Nematodes as bio-indicators of soil health (Microbe-/Bio-test)
nemlab now offers a new service – the Soil Health Bio-test . This test will determine the numbers of each family of free-living nematodes in the soil and following the results a recommendation will be made on how healthy the soil is.
What has to be done…
Send a clearly marked plastic bag containing a soil sample (block/row number) consisting of approximately 2 kg soil and 10g fine roots to nemlab. Complete the FORM and attach it to the outside of the plastic bag. Soil samples should always be taken in the active growing root zone (including fine hair roots) in a sampling area of 3 ha or smaller, and consist of 10-20 thoroughly mixed sub-samples.
How does it work…
A healthy soil is considered to be a stable soil, rich in biological diversity, with high levels of internal cycling of nutrients and with a resilience to stress factors. Nematodes are omnipresent in all soil environments that provide a supply of organic carbon. They occur in habitats that vary from highly polluted to unspoiled, in all types of soil and under any climatic condition.

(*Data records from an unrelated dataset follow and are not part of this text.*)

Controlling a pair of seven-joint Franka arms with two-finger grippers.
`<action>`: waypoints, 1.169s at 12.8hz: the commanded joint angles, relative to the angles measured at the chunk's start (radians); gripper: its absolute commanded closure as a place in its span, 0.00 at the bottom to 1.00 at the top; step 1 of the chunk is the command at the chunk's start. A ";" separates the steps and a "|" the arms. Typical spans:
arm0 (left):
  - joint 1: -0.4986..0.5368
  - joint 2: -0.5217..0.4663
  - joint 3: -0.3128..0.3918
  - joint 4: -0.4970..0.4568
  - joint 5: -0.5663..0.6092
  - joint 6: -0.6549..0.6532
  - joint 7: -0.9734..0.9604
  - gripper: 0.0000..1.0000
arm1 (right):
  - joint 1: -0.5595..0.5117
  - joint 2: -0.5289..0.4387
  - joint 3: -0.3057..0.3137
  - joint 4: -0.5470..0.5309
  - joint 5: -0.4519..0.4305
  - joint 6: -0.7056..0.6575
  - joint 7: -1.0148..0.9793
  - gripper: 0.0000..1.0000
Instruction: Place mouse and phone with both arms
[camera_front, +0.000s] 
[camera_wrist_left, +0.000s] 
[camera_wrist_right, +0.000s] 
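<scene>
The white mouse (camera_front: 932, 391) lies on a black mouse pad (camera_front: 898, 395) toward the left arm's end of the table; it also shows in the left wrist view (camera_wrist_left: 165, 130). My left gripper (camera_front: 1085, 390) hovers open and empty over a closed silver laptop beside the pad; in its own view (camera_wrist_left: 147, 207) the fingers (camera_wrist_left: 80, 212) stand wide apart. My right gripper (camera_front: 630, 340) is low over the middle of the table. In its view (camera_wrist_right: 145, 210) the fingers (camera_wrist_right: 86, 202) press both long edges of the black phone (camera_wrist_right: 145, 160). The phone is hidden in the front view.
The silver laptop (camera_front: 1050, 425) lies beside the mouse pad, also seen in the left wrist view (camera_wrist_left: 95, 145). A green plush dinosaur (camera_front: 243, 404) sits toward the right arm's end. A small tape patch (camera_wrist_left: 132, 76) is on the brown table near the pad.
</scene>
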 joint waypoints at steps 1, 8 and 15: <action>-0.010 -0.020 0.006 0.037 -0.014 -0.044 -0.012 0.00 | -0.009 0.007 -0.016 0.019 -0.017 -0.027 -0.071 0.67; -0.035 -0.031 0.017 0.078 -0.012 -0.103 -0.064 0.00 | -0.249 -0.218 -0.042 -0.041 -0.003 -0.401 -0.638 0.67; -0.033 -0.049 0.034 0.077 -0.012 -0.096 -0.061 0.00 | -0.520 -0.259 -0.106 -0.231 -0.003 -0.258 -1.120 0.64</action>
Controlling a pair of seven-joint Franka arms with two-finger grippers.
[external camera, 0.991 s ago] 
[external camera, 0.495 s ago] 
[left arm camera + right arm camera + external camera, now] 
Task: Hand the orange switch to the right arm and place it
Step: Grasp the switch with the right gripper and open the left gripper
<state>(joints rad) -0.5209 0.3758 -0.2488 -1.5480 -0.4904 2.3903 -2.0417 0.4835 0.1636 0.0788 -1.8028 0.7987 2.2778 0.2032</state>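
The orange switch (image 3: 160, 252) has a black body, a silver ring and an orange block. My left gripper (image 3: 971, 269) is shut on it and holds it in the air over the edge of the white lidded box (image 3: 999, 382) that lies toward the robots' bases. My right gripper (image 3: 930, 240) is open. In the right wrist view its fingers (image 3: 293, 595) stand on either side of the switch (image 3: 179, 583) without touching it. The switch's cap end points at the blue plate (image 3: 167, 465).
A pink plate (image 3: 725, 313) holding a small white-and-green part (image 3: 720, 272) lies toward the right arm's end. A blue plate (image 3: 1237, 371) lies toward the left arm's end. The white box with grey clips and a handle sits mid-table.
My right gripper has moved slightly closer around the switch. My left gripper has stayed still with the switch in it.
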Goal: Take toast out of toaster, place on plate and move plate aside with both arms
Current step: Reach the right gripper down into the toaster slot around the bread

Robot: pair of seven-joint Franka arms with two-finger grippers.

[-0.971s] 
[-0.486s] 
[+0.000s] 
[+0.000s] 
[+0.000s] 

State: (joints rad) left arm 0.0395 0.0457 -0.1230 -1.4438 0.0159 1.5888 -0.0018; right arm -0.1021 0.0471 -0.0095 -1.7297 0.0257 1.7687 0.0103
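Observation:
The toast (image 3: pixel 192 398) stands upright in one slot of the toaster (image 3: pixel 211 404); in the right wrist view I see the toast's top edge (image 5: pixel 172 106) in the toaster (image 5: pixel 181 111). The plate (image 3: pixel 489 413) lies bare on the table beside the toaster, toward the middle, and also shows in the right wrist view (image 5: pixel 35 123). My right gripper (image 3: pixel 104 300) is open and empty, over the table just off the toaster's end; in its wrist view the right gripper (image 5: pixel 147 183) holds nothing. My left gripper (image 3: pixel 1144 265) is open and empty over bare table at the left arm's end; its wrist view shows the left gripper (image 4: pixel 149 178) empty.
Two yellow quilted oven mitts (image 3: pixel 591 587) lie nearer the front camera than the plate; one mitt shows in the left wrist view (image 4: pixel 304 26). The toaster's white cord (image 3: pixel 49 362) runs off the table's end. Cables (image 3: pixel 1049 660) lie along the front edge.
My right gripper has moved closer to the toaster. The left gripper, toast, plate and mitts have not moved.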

Soil nematodes occupy key positions in the detritus food web, and can be placed in at least five trophic (feeding) or functional groups (table below). They feed on most soil organisms (fungi, bacteria, nematodes, mites, unicellular algae and lichen) and are also a food source for some of these organisms.
The majority of soil nematodes play a beneficial role in the ecosystem processes and are neither parasites nor pests. Beneficial nematodes play an important role in the soil food web by:
- controlling the cycling of minerals and nutrients,
- controlling the degree of decomposition by regulating the behaviour of the microbial community and
- breaking down organic material into various minerals and organic nutrients.
The nematodes range in their life strategies from explosive colonisers (opportunists) to persisters (conservative survivalists). The scale ranges from early colonizers of extreme enrichment (such as raw manure) to general opportunists (of new resources) to persisters (in undisturbed habitats). Persisters demonstrate a greater sensitivity to pollutants and other disturbances. These strategies and the trophic groups are used to determine various indices.
Colonizer – Persister Scale: cp – value (1-5)
One of the key indices of soil health is the measure of disturbance, ie. both stress and/or enrichment. The coloniser-persister scale (cp-values) forms the basis for these indices.
|Structural Index (SI)||Enrichment index (EI)||Channel Index (CI)|
|• Indicates the food web state influenced by stress and disturbance||• Assesses the resources available to Soil Food Web||• Indicates predominant decomposition pathways|
|• > SI > omnivores and predators||• Measure of opportunistic bacterivore and fungivore nematodes||• High value = fungal-dominated decomposers|
|• Suggests more trophic linkages||• Response of primary decomposers to the resources made available||• High cellulose; high lignin; high C: N ratio|
|• Measure of decomposition||• Low value = bacterial-dominated decomposers|
|• Moist; N-rich tissues|
On the enrichment axis (graph below), functional guild indicators are weighted according to growth and metabolic rates or resource consumption, while the structure axis is weighted according to sensitivity to disturbance.
The Structure Index (horizontal axis) reflects the abundance of resources and where recovery from stress is occurring. The occurrence and profusion of organisms higher up within the trophic level indicates the trophic connectivity of a system. Soil food webs become enriched and the Enrichment index indicates when a disturbance occurs by the addition of a resource. This is a measure of the presence of opportunistic bacterivore and fungivore nematodes.